On 17 March, members of the Greenpeace organisation illegally trespassed on the premises of the Turów Complex, causing disruption to the mining plant. At present, the supply of electricity to about 2.3 million Polish households is not at risk. PGE GiEK services are evaluating the financial damage resulting from Greenpeace’s action.

Greenpeace’s protest on the premises of the Turów Mine, inspired in part by Czech activists, is connected with the demand to close down, as fast as possible, the Turów Complex, one of the largest and most important electricity generators in Poland.

Greenpeace’s demands are impracticable. They would result in making Poland dependent on energy imported from abroad, and thousands of Turoszów region inhabitants would lose their jobs overnight. The Mine and Power Plant employ directly about 5,300 people.

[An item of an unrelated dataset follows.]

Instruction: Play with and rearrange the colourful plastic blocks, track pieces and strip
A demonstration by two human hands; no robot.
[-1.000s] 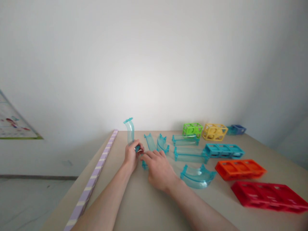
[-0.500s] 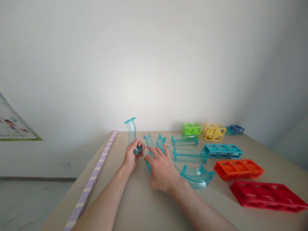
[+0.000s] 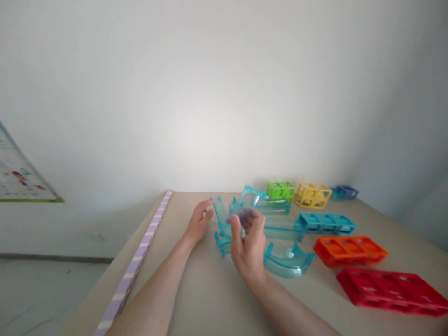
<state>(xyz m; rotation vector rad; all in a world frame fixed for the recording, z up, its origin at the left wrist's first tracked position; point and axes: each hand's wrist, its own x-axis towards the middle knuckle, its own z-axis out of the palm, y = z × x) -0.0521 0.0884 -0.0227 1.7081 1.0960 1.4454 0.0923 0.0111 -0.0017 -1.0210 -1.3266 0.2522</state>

And the employees of subsidiaries and cooperating entities along with their families are another 60‑80 thousand. Closing down the Turów Mine and Power Plant without any long-term transition programme would lead to the collapse of the local labour market, a dramatic rise in unemployment and bankruptcy of hundreds of companies.

It is worth noting that the Turów Mine is the only mine in the region that is so much under attack by environmental organisations. In the Czech Republic, about 85 km from the Polish border, lignite mines much larger than the Turów one operate, and the same is true for Germany - only 60 km from the Polish border, in the Lusatian lignite mining district. The Czech mines are five times the size of the Turów mine, while the German mines extract almost ten times more lignite than Polish ones.
Furthermore, in the Lusatian district the Czechs run four power plants considered significant emitters of air pollutants. In the near future, an entirely new opencast mine is to start its operations in the Lusatian Basin.

In its new 2030 strategy with an outlook to 2050, the PGE Group has comprehensively presented its energy transition pathway.

While developing its Strategy, the PGE Group has been working also on the transformation of the regions where the conventional power industry - such as the Turoszów energy complex - is an important employer. According to PGE’s plans, the present mining and energy complexes will hold investments in renewable energy sources. In addition, PGE will actively support the local population as regards creating new jobs, reskilling and providing trainee programmes. The Turów Complex is already on the path of energy transition, which requires also the decarbonisation of power generation. However, this will be an evolutionary process.

Taking into account social and economic issues, as well as Poland’s energy security, closing down the Turów Mine overnight could lead to disastrous consequences. The related technological, business, social and environmental losses have been preliminarily estimated at the level of 13,500 million zlotys. They would result for instance from the lack of electricity generation, the necessity to terminate capacity agreements, the costs of completed modernisation works adapting energy systems to the BAT conclusions, the fact of rendering the investment in building a modern power unit of 496 MW at the Turów Power Plant unprofitable, or the need to terminate contracts with the Complex employees. Additionally, closing down the Turów Complex would require prompt securing of the workings. The immediate cessation of mining operations would also cause serious geotechnical and environmental hazards that could lead to an ecological disaster.

The Turów Mine operates under a 6-year concession legally granted by the Minister of Climate on 20 March 2020, in accordance with Polish law. The Mine plans to continue its mining operations until 2044, which will coincide with the closure of the Turów Power Plant.
When the Turów Mine was applying for extension of its mining concession, the proceedings were conducted - in a transparent manner and with full participation of Polish, Czech and German representatives - comprising:

  • environmental impact assessment of the project, including measures to minimise the impact, which resulted in the issuance of a binding environmental decision to continue coal mining by the Turów Mine until 2044,
  • cross-border project impact assessment procedure, which ended with signing, by all the parties, a report agreed on with the German and Czech representatives,
  • strategic environmental assessment for the purposes of adoption of the Local Spatial Development Plan,
  • cross-border strategic environmental assessment procedure for the purposes of the Local Spatial Development Plan.